Sem essa verba, seca a mais importante fonte de verba hoje destinada ao pagamento de bolsas, pesquisas e na compra de equipamentos para laboratórios em universidades públicas e institutos de pesquisa.

A presidente da Sociedade Brasileira para o Progresso da Ciência, Helena Bonciani Nader, observa que, pela legislação aprovada, os recursos do Fundo Social não têm destinação obrigatória, ou seja, não há certeza de que serão aplicados em inovação.

“A gente quer o carimbo, o que não está escrito não pode ser cobrado”, afirma.

A Sociedade manifestou em carta aberta à presidente Dilma apoio à emenda do deputado Fernando Jordão (PMDB-RJ), pela qual se mantém a destinação dos recursos das áreas já exploradas para as pastas da Ciência e Tecnologia e Marinha.

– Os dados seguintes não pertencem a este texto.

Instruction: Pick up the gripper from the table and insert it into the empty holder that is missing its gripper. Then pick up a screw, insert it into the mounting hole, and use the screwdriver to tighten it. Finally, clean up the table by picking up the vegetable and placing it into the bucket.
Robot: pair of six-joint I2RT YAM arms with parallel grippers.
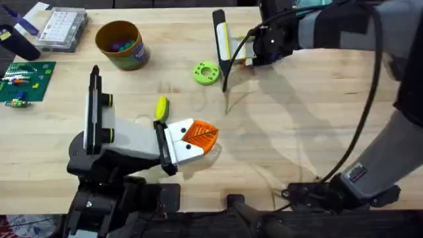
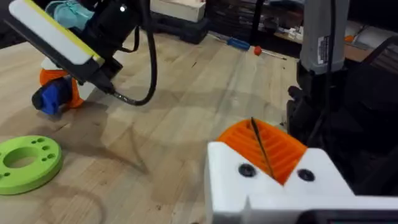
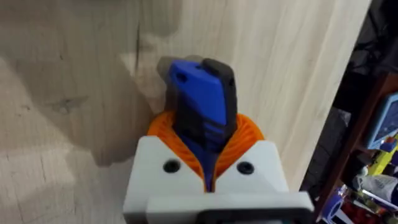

Pela proposta, nas áreas a serem descobertas, parte dos recursos da União também teriam repasse obrigatório. Dessa maneira, o Fundo Social teria a fatia reduzida de 19% (proposta do governo) para 10,5%.
Se a proposta não vingar e nada for feito, a partir do ano que vem o fundo setorial CT-Petro, cujos recursos vêm dos royalties, perderá a verba para o Fundo Social.

A estimativa da SBPC é que isso represente uma perda de R$ 1,3 bilhão por ano.

O CT-Petro é um dos maiores apoiadores do Fundo Nacional de Desenvolvimento da Ciência e Tecnologia, com verba de R$ 3,3 bi neste ano.

O ministro de Ciência e Tecnologia, Aloizio Mercadante, também é a favor da destinação obrigatória dos recursos do petróleo, embora afirme que não vai interferir no debate no Congresso.

Na sua avaliação, União, Estados e municípios devem investir 30% dos recursos que receberão em educação e ciência e tecnologia. “A divisão dos recursos deve ser condicionada a investimentos em áreas prioritárias”, afirmou.